Sonsoles, si por el mero hecho de ser padre comes huevos, cuando lo eres de la patria supongo que tienes derecho a zamparte la gallina que los pone de oro, aunque sea especie en peligro de extinción por la voracidad con la que las aves de rapiña política esquilman el lugar donde anida el dinero público. El último picotazo al erario consiste en pagar 29.000 euros a quienes en las próximas elecciones no alcancen acta de aforado. Así, el que se quede en puertas no saldrá por la grande, pero sí con dinero fresco para comer caliente durante la temporada baja. No abrirá la del Príncipe pero paradójicamente vivirá a cuerpo de rey sin el apoyo del pueblo soberano.
Cuestión de generosidad. No hay duda de que las penas, con pasta, no es que sean menos, es que no alcanzan siquiera la categoría de cierta congoja.
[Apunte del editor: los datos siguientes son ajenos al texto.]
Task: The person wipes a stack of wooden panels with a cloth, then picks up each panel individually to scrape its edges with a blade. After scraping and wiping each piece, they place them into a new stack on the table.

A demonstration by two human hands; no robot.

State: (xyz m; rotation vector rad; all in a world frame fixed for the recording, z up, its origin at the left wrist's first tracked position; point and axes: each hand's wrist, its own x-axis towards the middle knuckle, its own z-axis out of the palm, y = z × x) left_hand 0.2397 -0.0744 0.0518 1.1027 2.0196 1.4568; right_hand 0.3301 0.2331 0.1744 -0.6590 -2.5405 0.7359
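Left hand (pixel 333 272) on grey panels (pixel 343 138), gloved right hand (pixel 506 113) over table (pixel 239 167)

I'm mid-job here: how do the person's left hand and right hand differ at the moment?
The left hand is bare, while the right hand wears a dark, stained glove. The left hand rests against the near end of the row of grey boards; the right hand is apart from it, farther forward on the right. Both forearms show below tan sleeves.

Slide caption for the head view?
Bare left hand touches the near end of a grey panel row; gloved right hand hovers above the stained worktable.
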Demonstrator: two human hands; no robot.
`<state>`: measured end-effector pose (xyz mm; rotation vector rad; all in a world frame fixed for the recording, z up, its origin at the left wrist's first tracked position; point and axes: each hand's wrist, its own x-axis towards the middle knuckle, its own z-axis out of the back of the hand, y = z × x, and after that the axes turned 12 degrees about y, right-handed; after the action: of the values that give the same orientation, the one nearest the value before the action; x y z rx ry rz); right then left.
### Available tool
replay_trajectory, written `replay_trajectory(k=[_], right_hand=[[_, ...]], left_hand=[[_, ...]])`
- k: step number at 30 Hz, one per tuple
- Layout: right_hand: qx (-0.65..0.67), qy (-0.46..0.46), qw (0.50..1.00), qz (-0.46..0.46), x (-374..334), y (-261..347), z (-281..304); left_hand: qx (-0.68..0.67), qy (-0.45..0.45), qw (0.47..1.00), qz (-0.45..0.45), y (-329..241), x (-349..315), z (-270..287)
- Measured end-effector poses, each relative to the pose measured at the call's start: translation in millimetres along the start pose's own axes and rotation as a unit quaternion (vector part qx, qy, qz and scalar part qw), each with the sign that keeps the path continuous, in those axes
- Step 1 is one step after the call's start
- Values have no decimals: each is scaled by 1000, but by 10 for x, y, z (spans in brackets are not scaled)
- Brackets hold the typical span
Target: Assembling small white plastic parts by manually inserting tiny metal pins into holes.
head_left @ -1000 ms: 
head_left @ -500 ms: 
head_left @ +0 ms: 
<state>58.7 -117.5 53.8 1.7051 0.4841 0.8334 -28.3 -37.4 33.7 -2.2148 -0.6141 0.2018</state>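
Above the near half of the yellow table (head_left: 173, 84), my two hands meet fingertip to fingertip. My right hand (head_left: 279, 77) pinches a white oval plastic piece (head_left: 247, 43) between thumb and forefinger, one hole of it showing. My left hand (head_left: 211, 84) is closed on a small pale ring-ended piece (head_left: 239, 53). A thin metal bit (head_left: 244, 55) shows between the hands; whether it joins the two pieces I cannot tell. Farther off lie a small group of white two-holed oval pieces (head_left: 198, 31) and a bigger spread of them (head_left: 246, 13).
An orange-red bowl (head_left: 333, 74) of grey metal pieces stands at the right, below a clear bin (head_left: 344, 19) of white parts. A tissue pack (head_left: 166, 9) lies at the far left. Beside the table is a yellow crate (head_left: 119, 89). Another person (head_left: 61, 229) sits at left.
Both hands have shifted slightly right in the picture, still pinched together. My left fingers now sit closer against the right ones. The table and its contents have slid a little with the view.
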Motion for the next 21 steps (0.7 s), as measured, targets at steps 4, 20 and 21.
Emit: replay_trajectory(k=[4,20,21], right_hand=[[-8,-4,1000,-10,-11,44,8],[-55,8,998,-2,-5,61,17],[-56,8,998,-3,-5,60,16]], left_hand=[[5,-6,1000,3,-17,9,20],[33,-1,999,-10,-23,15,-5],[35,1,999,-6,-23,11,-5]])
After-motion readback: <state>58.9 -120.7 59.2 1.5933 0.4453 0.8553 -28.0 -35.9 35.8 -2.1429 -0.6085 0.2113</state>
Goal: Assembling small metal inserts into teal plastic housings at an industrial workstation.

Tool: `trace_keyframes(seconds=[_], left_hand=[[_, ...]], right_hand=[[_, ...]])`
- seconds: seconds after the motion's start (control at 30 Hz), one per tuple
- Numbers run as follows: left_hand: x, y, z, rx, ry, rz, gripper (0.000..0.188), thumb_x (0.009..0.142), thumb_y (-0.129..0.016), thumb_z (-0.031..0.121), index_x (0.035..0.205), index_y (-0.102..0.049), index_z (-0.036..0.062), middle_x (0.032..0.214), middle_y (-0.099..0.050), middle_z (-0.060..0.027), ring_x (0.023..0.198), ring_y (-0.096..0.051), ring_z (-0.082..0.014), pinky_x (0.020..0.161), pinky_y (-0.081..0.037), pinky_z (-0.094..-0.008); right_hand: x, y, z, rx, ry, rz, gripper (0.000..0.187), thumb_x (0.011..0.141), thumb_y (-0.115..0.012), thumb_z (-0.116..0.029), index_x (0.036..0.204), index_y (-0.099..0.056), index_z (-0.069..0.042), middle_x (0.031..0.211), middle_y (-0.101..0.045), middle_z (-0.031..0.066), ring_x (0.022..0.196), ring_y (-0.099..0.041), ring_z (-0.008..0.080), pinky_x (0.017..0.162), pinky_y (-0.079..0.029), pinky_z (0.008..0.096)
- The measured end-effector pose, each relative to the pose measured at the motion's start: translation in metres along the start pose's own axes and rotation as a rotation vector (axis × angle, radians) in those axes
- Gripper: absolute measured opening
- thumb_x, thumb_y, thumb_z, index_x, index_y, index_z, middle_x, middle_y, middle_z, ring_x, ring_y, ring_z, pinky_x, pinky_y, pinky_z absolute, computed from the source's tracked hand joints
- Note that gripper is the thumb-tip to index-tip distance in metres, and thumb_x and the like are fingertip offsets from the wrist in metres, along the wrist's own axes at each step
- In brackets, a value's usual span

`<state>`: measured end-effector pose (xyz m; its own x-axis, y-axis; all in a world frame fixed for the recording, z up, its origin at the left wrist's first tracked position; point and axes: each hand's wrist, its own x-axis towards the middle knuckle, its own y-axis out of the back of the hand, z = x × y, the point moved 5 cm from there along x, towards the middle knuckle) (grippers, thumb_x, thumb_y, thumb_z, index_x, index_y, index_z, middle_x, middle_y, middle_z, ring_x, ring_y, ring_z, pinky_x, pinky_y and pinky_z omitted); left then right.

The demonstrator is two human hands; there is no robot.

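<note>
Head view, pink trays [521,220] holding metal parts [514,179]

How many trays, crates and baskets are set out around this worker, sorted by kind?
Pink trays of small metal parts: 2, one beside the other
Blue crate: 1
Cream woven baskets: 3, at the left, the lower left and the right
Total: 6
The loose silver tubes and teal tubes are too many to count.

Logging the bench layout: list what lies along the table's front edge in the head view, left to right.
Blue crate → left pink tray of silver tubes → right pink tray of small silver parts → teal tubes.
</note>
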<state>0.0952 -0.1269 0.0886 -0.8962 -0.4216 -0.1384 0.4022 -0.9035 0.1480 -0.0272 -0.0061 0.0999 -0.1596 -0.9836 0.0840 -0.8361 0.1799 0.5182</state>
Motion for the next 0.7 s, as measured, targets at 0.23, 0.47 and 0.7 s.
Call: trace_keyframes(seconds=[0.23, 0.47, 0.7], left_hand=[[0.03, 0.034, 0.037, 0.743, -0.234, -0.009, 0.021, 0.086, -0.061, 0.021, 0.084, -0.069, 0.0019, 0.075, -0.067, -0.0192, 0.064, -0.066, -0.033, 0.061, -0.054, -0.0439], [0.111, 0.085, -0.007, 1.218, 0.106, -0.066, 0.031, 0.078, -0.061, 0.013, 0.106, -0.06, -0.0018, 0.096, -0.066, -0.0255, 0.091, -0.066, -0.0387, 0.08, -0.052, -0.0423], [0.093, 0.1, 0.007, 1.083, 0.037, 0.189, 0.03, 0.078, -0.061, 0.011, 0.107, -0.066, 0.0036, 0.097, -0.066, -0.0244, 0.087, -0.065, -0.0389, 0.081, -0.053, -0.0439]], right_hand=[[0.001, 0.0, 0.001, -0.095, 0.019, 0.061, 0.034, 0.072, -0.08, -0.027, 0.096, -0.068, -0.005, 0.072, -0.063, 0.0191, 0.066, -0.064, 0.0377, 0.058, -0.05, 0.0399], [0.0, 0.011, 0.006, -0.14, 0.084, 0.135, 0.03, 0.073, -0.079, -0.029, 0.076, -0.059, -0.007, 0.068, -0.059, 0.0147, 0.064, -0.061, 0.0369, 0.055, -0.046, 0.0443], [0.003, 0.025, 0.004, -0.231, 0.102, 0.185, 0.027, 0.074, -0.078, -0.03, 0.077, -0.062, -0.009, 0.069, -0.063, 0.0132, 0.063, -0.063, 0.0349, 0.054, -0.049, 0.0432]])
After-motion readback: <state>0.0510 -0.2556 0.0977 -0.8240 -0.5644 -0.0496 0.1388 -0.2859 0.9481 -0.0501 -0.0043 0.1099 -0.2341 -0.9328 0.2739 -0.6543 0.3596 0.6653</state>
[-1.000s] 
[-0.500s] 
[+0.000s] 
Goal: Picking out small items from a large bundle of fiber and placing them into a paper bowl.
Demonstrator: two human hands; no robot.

Quitarle el mal sabor de boca a los que se quedan con la miel en los labios habla del gran corazón de quienes en el fondo somos unos sentimentales que suplimos la mala baba de las sesiones de control con buenas obras de caridad corporativa para evitar que acudan al monte de piedad los que después de serlo todo en política invitan a la compasión cuando se quedan en nada.
Hoy por ti es la máxima que seguimos la casta de elegidos para asegurarnos el porvenir en tiempos de una opinión pública tan cambiante que resulta normal que los que en la actualidad te votan mañana te lapiden. De modo que como menos da una piedra que las Cortes, todos querrán ahora optar a las candidaturas en puestos de relleno. Si ser español es un chollo subvencionado, imagínate ser aspirante sin posibilidades al Congreso. Esto es mejor que el cheque bebé y que el talón piso juntos porque la medida de gracia no implica efectos secundarios: no tienes que pasar la cuarentena a dos velas ni pagar el recibo de luz de la comunidad.
Mientras al pueblo le damos la sopa boba, el bogavante para los de la lista. A la masa le damos lo justo para calamares en su tinta mientras nosotros nos concedemos lo suficiente para las escrituras de la parcela. Es lo bueno de optar a la carrera de San Jerónimo, la única que tiene salidas aunque ni siquiera te matricules. Las urnas te pueden denegar el acceso por falta de nota, pero el premio de consolación compensa con creces. A partir de ahora habrá quien prefiera situarse en puestos complicados porque será más atractiva la dádiva que el escaño.
Lo único que temo es que cunda el ejemplo. Imagínate la cantidad de españoles que al fracasar en el intento de trabajar en la administración pública pueden sentirse discriminados por razones de peso si no les damos el mismo trato financiero que a los próceres de complemento. Así que vislumbro un terremoto de magnitud 7 en la escala de la indignación popular porque no resulta lógico que un político en grado de tentativa perciba indemnización. Pagarle el finiquito viene a decir que el pueblo llano, que es su jefe, ha realizado un despido improcedente cuando en realidad el jeta ni siquiera ha trabajado para la empresa del bien común.